# Numpy and Pandas

## Numpy 

Numpy works mostly with arrays, much like Matlab and R.

Here I'll briefly show some of the functionality of Numpy.

In [None]:
import numpy as np

#### Creating arrays

In [None]:
np.ones(2)

In [None]:
np.zeros(3)

In [None]:
np.identity(3)

In [None]:
np.diagonal(np.identity(3))

In [None]:
np.arange(2,10,2) #(start, stop, step)

In [None]:
np.linspace(2,8,10) #(start, stop, number of elements)

Nested lists make a matrix:

In [None]:
m = np.array([[1,2,3],
              [4,5,6],
              [7,8,9]])
m

Slicing works the same way as lists, but with two indices instead of one:

In [None]:
m

In [None]:
m[:2,:2]

#### Linear Algebra Operations

In [None]:
I = np.identity(3)/2
I

In [None]:
np.linalg.inv(I)

In [None]:
np.trace(I)

In [None]:
np.linalg.eigvals(I)

### Warning: Copying in Numpy
What is the difference between these two blocks?

In [None]:
m = np.arange(1,10,1).reshape(3,3)
m1 = m
m1[0,1] = 0
m

In [None]:
m = np.arange(1,10,1).reshape(3,3)
m2 = np.copy(m)
m2[0,1] = 0
m

### Important thing about Arrays:
When creating a subset of the array like m1, it is a __view__ and __not a copy__.

This means if you edit it, it will actually edit the original one.

Basic numpy practice is to use "np.copy" to create a new version that you can edit without affecting the underlying array.

Also edits it if you assign values to a slice.

In [None]:
ex = m[2]
ex

In [None]:
ex = m[2]
ex[0] = 0
m

### Random Number Generation
In our last example, I prespecified a list. The way I made that list was using numpy functions.



In [None]:
np.random.randn(100) # This generates 100 draws from N(0,1)

Instead of using for loops, we can do matrix calculations.

In [None]:
X = np.random.randn(100,1)
e = np.random.randn(100,1)

Y = 2*X + e
Y[:10]

Numpy could estimate the linear regression parameter two different ways:
- Matrix way.
- Numerical way.

#### The matrix way. 

What's the formula?



$\beta = (X'X)^{-1}(X'Y)$

In [None]:
from numpy.linalg import inv as inverse # Renamed the function

XX_inv = inverse(X.T@X) # (X'X)^{-1}
                        # @ = matrix multiplication
XY = X.T@Y              # (X'Y)
beta_hat = XX_inv@XY  
beta_hat

Easy as that!

#### The numerical way

I'll use the SSE function we used before, but instead of using a for loop to determine things I will use:
- Matrix operations to find SSE
- A list comprehension to calculate SSE for different $\beta$
- The function "np.argmin" to find the array element with the smallest value.

In [None]:
def sse(beta,X,Y):
    sse_array = ((Y- X*beta)**2) # * = element by element multiplication
    sse = sse_array.sum() # Sum the array
    return sse

beta_grid = [-1,0,1,2,3,4] # Choose some candidates for beta

sse_vals = np.array([sse(b,X,Y) for b in beta_grid]) # List comprehension!
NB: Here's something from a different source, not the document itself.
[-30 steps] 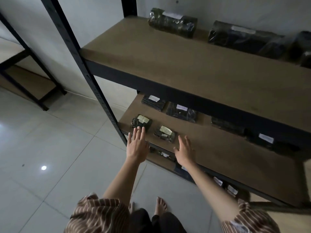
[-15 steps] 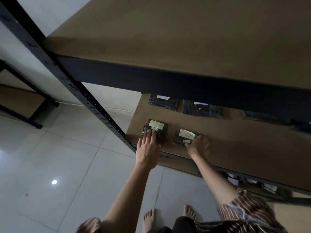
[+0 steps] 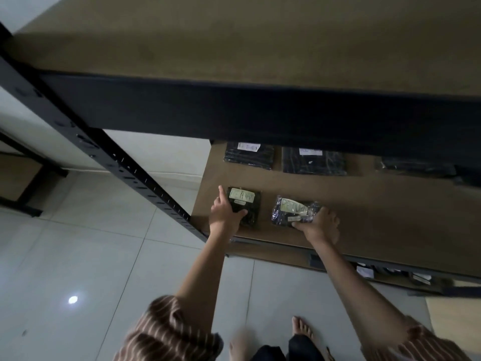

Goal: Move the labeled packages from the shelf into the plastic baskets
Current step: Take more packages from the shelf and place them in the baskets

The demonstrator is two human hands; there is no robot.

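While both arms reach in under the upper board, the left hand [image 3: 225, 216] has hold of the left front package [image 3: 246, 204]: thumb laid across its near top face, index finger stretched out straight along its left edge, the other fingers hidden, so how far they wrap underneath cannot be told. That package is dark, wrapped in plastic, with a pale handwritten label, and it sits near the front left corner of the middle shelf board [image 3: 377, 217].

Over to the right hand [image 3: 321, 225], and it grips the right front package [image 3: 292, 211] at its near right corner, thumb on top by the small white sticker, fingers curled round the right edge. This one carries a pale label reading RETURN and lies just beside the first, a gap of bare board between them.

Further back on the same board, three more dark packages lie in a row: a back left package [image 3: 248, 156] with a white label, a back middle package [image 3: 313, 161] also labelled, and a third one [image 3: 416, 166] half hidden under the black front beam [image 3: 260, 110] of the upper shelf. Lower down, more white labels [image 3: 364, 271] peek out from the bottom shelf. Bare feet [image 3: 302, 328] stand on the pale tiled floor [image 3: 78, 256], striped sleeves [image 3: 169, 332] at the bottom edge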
beta_grid[np.argmin(sse_vals)] # argmin tells me the index 
                               # for the element of the array with the smallest value

and __voila!__ We can do linear regression with numpy arrays either numerically or with the matrix formula.

### Some other Numpy things that you will find to be useful
- Indexing arrays:
    - Just like lists, you can use slices like `array[::2]`
    - Or pass Boolean vectors to subset: `array[array<2]`
![image.png](attachment:image.png)
<center>from PyEcon slideshow, slide 118: https://pyecon.org/down/pyecon.pdf </center>


- Concatenating arrays:
    - As long as the dimensions align, you can concatenate by specifying "axis": `np.concatenate([arr1,arr2],axis=0)`
    - Cheat sheet: `axis=0` is the __row axis__, `axis=1` is the __column axis__.

In [None]:
np.concatenate([m,m],axis=1)

In [None]:
np.concatenate([m,m],axis=0)

## Pandas

The two main objects of Pandas:

- `pd.Series()`, which is only one dimension.
- `pd.DataFrame()`, which is two dimensions.

The functionality is similar to the dataframes in R.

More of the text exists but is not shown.